Start of DATA PROVIDED

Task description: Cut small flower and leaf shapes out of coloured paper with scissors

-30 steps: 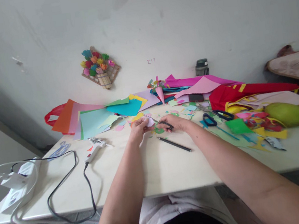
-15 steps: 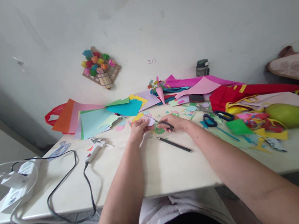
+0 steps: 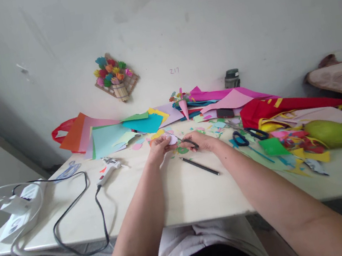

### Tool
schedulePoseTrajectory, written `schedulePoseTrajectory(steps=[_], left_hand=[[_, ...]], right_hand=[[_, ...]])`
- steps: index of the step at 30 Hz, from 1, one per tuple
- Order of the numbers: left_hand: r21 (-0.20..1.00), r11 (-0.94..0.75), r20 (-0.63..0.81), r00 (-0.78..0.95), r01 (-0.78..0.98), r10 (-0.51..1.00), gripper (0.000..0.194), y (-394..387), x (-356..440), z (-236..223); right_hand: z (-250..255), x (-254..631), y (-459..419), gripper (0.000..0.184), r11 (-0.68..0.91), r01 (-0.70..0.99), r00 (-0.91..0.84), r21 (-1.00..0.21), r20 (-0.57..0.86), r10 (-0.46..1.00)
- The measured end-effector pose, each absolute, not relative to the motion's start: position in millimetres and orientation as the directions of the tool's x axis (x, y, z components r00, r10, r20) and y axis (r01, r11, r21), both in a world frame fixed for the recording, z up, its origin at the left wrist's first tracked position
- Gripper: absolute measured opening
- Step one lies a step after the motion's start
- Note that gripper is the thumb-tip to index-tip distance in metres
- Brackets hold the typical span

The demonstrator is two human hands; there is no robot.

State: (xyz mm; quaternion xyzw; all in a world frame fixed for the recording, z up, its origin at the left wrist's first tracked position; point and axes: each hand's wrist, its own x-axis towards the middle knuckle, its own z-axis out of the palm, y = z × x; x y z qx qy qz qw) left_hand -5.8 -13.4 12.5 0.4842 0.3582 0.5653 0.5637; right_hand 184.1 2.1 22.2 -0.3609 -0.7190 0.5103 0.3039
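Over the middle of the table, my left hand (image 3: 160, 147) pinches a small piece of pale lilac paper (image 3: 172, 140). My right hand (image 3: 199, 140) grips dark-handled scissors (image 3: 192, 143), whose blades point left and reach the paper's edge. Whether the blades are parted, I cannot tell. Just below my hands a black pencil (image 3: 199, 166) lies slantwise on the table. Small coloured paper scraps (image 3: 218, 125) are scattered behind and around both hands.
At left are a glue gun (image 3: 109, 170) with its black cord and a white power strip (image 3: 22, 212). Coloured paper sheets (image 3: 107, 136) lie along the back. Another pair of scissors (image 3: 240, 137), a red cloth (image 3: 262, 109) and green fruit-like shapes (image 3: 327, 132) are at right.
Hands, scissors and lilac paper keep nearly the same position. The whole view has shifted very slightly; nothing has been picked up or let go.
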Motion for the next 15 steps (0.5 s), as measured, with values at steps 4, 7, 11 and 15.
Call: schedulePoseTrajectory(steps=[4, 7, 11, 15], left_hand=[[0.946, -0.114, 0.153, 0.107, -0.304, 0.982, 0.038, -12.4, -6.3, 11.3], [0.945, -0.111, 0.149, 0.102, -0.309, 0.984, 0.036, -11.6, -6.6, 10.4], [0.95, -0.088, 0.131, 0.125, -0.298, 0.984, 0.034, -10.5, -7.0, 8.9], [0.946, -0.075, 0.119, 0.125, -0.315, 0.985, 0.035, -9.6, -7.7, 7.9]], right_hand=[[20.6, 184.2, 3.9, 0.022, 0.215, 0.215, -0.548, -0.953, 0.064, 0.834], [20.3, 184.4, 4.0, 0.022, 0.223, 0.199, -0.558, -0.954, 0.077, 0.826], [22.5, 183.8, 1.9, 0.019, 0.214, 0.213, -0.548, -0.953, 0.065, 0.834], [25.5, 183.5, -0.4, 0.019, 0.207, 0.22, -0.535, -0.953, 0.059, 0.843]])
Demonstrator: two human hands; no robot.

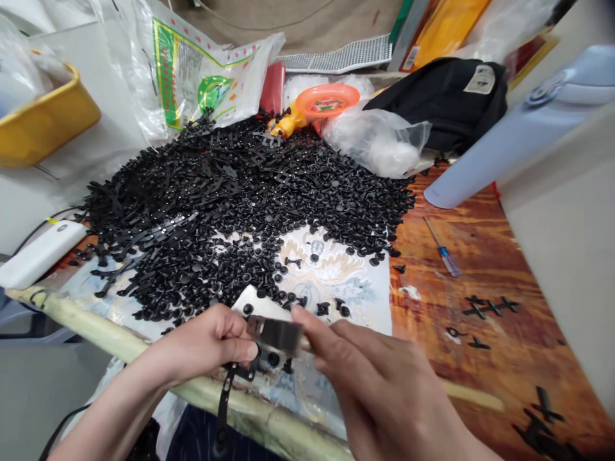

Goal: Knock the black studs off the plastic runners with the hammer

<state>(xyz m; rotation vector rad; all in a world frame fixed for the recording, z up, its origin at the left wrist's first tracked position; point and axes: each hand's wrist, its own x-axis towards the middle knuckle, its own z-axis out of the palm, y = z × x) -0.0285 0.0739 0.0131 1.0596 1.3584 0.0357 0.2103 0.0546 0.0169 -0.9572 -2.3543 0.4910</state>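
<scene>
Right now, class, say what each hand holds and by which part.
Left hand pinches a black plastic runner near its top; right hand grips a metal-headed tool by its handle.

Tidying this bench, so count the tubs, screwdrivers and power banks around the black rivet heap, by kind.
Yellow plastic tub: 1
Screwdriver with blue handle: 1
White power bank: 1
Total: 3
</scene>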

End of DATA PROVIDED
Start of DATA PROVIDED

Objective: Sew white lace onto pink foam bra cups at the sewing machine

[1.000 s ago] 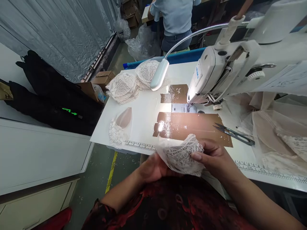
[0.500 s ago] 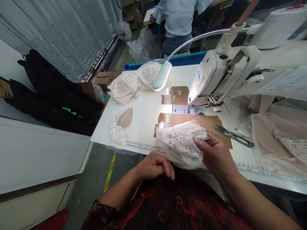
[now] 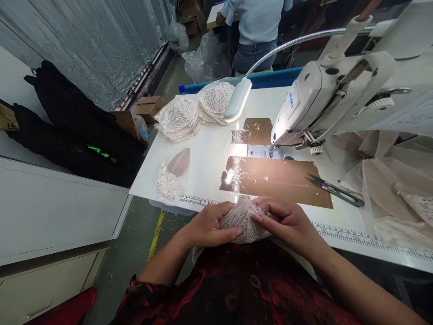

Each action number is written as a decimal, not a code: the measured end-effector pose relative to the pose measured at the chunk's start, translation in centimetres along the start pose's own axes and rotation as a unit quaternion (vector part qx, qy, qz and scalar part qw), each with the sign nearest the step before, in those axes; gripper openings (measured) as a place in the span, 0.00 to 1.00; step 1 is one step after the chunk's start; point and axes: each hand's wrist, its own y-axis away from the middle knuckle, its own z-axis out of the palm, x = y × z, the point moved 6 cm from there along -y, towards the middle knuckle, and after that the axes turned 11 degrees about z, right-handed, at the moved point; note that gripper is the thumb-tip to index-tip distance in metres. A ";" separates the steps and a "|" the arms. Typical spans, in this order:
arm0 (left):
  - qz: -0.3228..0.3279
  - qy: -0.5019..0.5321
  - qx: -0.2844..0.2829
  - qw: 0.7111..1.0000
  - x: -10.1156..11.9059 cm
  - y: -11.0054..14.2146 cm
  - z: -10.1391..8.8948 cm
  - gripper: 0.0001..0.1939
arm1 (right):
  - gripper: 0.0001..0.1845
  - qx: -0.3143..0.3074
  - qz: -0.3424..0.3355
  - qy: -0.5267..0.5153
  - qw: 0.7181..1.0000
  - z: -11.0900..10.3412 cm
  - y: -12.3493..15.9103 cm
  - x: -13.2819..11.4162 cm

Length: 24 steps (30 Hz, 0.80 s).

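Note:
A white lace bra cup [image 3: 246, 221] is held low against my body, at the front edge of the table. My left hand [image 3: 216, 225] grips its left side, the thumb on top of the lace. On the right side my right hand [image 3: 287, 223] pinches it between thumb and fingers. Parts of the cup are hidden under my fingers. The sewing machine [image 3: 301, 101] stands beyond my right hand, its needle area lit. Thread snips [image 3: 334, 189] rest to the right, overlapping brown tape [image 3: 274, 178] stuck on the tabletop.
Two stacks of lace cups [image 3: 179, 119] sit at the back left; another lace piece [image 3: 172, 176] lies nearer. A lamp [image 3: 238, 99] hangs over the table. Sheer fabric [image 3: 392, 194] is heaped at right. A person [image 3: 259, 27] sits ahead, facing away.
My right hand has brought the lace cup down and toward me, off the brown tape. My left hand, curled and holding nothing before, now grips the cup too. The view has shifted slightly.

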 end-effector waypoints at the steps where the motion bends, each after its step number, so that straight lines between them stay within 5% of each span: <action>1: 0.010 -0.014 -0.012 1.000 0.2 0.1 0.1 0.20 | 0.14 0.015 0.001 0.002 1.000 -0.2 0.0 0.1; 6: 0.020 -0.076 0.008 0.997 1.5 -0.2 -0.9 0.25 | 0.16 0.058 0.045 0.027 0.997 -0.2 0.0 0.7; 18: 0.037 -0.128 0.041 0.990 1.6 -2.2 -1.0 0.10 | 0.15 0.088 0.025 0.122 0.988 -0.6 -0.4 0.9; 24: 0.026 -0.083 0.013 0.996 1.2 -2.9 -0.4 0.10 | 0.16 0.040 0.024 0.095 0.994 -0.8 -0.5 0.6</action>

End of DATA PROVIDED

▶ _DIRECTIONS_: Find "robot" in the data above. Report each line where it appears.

▶ _THE COMPLETED TASK_:
The demonstrator is two human hands; there is no robot.
Demonstrator: two human hands; no robot.

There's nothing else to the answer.